* [Records from a data collection]

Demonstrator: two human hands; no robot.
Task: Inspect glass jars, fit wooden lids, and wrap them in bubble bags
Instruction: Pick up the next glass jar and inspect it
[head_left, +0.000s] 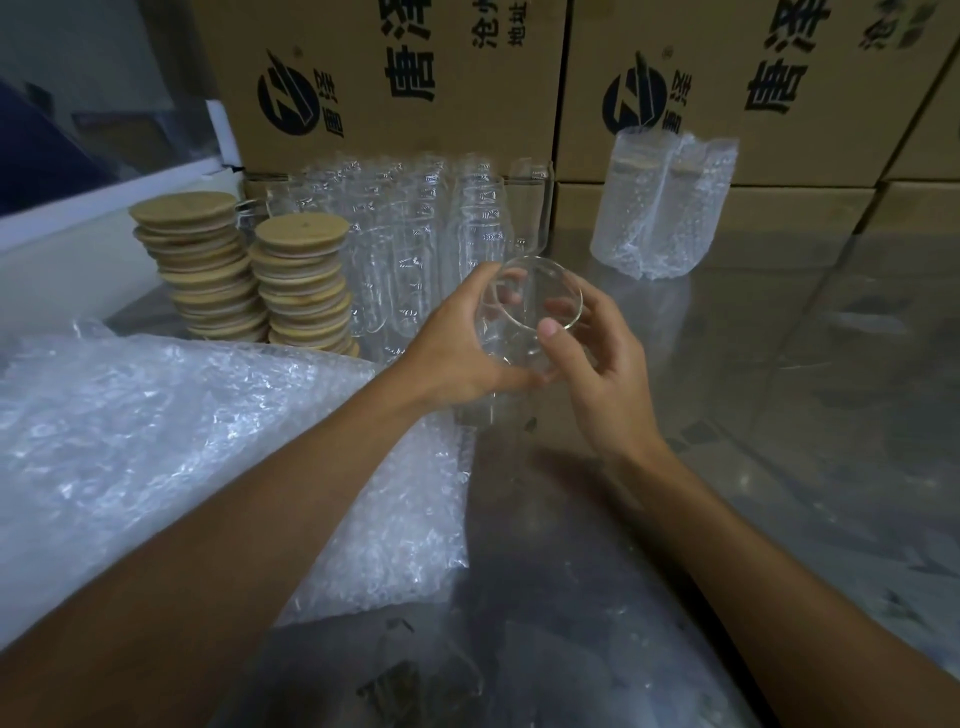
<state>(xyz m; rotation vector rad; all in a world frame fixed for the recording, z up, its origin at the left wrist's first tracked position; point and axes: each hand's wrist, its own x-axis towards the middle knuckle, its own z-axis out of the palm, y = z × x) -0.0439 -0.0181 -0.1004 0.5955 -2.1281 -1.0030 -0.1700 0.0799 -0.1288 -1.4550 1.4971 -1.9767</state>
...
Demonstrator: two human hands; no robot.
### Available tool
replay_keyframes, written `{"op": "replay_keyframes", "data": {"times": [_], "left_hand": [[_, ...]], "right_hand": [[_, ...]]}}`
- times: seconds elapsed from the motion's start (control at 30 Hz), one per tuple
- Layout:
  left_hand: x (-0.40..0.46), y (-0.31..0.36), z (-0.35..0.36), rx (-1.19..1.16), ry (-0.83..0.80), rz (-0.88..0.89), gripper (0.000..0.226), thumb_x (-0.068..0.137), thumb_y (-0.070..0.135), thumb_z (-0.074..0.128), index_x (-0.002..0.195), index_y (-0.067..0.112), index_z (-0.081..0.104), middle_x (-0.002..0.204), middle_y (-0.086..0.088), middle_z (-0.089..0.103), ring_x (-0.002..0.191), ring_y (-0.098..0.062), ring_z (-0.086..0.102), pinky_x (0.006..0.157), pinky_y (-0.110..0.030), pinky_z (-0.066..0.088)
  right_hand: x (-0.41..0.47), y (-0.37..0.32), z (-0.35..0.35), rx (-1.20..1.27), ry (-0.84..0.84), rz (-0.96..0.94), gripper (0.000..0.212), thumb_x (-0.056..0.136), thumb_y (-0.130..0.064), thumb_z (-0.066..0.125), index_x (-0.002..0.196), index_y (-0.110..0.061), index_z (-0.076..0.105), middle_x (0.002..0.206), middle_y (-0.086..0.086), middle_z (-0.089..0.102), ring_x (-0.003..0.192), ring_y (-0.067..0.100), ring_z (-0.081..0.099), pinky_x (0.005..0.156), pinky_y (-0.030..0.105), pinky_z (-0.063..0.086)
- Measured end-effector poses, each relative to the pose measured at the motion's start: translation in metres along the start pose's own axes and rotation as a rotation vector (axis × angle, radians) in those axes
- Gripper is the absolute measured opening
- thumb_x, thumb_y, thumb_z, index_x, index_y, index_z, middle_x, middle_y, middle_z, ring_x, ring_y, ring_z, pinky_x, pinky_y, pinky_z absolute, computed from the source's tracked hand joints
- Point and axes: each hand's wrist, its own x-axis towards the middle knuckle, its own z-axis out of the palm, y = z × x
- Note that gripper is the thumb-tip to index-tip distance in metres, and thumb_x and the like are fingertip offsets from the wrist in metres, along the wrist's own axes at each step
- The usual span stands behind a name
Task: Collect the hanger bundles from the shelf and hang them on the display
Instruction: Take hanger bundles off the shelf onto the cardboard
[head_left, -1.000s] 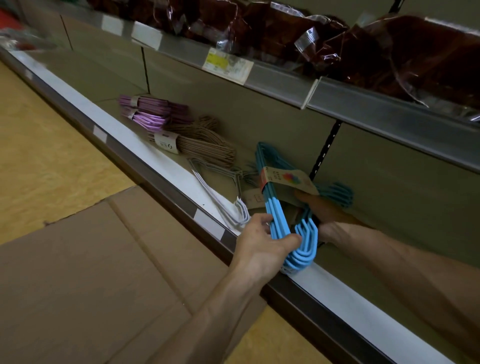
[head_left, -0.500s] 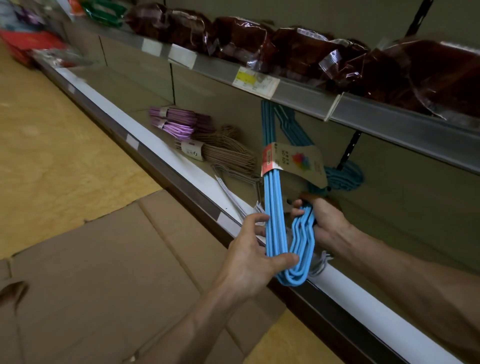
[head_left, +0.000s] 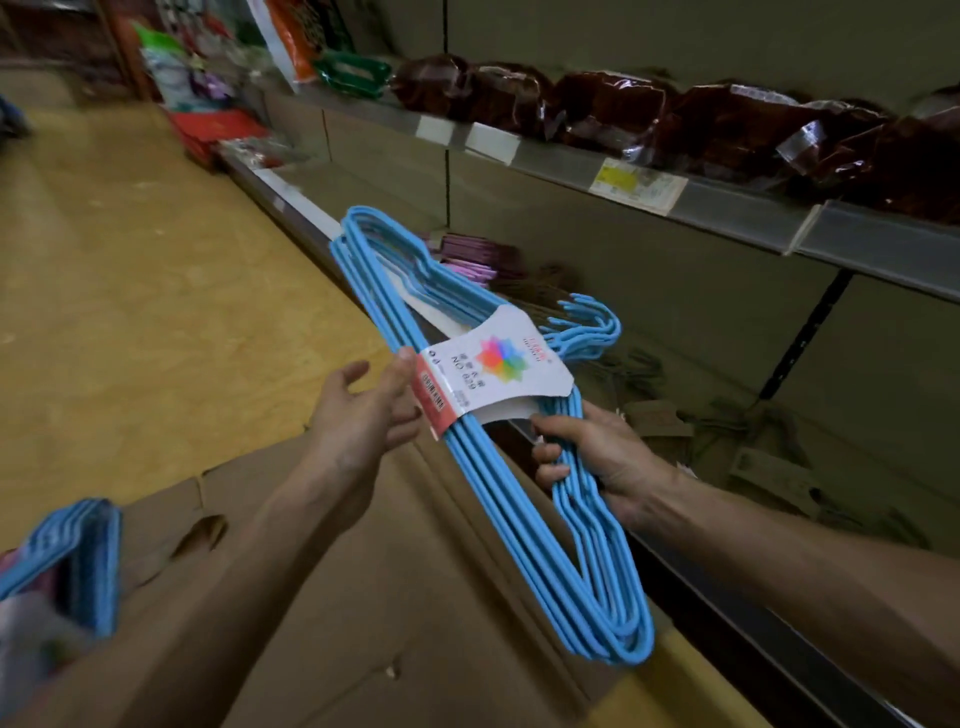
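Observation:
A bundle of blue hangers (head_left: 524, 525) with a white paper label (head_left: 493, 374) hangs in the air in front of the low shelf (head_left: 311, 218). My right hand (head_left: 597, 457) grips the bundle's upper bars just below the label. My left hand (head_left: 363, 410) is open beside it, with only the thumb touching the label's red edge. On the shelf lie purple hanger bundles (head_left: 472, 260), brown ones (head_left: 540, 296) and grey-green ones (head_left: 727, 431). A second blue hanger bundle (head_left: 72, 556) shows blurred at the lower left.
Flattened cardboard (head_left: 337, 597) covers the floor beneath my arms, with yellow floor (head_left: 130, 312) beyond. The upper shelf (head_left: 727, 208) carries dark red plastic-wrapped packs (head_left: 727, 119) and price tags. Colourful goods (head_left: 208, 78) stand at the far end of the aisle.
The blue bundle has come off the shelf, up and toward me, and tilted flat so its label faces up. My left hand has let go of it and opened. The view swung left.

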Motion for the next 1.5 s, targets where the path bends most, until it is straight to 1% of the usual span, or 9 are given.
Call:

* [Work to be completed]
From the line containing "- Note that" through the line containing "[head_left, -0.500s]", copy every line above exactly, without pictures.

* [Result]
- Note that gripper is the thumb-tip to index-tip distance in metres, and thumb_x and the like are fingertip offsets from the wrist in metres, along the wrist's own axes at each step
- The usual span stands behind a name
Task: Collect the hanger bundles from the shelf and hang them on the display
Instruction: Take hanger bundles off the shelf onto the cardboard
[head_left, -1.000s] 
[head_left, -0.500s] 

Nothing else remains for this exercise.